Years ago, a Minnesota couple was in a restaurant on the Florida Keys. There was a TV with the volume turned down above the bar. There was a college football game on the screen and several patrons took an interest in the belief that they were watching Southern Cal.
Eventually, the game reached halftime and the score came on the screen, indicating this was a battle between the Iowa Hawkeyes and the Minnesota Golden Gophers.
First, there was puzzlement among the viewers, then laughter as one well-oiled gent hooted: "Gophers? What school would call itself the Gophers?"
The color scheme -- USC's cardinal and gold, Minnesota's maroon and gold -- has been the only confusion to be found with these two football programs in the decades the Trojans served as a scourge to proud Big Ten champions.

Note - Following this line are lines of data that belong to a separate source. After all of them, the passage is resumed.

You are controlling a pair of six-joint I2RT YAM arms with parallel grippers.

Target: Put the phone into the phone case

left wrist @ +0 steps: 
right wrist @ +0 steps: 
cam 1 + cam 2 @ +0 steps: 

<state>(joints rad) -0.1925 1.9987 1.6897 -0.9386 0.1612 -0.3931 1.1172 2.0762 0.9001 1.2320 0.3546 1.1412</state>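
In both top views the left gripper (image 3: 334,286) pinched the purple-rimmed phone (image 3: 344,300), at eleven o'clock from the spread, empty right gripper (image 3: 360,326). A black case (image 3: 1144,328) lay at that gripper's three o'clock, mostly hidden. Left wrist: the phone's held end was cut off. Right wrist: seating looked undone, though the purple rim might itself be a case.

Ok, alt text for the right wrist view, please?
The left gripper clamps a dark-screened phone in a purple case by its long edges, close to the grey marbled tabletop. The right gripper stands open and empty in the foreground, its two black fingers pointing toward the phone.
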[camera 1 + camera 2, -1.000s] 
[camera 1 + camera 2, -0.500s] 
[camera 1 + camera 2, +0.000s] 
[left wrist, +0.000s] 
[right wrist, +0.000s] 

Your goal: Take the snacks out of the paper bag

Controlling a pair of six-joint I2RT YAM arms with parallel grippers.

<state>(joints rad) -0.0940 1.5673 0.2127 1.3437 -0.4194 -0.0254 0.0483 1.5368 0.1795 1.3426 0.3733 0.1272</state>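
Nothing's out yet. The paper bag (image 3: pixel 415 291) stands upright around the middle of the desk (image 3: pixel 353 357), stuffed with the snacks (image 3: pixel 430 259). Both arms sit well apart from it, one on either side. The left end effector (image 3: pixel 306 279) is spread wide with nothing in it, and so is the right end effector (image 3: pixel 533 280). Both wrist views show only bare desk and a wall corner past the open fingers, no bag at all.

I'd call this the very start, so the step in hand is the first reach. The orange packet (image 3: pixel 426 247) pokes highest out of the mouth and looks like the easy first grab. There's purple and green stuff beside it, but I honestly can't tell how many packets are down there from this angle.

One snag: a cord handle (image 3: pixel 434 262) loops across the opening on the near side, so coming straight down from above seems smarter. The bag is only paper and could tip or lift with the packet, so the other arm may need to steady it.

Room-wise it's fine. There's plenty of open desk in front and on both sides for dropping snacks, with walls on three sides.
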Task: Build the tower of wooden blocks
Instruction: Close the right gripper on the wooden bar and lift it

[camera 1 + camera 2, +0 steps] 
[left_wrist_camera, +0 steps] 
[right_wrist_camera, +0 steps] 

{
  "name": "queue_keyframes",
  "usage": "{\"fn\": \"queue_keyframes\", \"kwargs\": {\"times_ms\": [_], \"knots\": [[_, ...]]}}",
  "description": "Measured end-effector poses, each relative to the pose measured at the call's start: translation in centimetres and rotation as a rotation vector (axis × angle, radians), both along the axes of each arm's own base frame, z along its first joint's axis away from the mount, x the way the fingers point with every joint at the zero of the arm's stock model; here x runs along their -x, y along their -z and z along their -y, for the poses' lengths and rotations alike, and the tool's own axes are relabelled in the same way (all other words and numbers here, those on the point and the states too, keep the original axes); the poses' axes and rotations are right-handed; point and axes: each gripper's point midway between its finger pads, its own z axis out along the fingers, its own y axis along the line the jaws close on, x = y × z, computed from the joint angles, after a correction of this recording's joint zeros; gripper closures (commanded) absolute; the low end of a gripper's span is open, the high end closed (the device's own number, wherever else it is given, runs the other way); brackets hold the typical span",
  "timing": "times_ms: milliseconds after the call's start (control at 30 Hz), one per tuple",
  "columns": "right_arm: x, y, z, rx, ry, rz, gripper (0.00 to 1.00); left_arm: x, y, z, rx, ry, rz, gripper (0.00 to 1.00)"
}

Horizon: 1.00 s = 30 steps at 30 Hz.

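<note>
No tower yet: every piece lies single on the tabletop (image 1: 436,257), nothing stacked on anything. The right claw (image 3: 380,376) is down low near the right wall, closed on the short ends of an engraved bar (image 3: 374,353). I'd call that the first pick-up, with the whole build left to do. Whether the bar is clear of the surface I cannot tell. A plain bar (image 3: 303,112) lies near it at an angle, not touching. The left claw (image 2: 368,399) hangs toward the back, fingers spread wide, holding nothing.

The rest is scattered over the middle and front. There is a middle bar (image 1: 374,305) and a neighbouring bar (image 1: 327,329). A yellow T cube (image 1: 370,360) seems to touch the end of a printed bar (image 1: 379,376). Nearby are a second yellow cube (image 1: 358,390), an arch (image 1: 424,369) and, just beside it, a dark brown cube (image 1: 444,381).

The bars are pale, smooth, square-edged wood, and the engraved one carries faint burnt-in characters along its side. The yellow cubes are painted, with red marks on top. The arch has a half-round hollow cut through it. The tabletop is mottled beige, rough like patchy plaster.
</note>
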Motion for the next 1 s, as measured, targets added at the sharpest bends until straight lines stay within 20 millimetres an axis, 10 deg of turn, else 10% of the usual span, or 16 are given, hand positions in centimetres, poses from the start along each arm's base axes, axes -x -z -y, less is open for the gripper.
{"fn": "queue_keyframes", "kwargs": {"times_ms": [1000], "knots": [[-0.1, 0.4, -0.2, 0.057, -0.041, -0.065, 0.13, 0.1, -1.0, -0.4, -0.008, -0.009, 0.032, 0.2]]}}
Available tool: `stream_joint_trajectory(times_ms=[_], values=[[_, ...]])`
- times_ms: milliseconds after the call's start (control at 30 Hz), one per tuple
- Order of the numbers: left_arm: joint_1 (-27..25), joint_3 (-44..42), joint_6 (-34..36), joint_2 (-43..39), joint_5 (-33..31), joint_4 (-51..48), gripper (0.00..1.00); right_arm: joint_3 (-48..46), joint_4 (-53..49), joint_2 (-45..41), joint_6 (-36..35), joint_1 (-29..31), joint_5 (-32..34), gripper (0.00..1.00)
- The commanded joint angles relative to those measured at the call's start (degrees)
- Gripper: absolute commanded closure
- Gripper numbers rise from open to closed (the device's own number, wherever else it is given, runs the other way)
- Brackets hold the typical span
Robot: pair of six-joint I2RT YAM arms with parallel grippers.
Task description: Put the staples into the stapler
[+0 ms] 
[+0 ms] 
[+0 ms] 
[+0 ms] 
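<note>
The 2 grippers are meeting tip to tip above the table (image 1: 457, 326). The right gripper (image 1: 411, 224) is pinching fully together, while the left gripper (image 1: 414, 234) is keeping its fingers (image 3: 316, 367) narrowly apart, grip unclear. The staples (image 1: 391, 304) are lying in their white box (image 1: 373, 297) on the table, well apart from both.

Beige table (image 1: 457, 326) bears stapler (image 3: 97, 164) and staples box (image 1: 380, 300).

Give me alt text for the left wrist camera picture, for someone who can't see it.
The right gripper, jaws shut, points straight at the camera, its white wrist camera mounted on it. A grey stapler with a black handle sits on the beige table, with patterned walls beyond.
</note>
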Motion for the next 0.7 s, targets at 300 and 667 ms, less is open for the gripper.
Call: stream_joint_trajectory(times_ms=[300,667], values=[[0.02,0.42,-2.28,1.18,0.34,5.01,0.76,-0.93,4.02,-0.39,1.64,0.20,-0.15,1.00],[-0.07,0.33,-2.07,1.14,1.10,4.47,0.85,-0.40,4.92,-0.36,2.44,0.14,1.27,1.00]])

There was not a more dramatic entrance in sports -- with the charge, Traveler, and with the sun ricocheting off those helmets the color of dried blood -- than USC's a few minutes before a Rose Bowl kickoff.
We are largely naïve to this in Minnesota, for the Gophers, along with Iowa, are the two Big Ten teams never to face the Trojans in a Rose Bowl. Even Indiana, with its one trip to Pasadena, had the misfortune of running into USC and losing 14-3 in the game of 1968.
The Rose Bowl in its grandest form has become a victim of the Bowl Championship Series. For six years, the Rose Bowl resisted the BCS predecessors and stuck with the attraction in place since right after World War II: Representatives of the Big Ten and the Pac-10, kicking off at midafternoon on New Year's, in a magnificent stadium inside a magnificent valley.
Finally, the Rose Bowl, the Big Ten and the Pac-10 saw there was too much money to be had and became full BCS partners.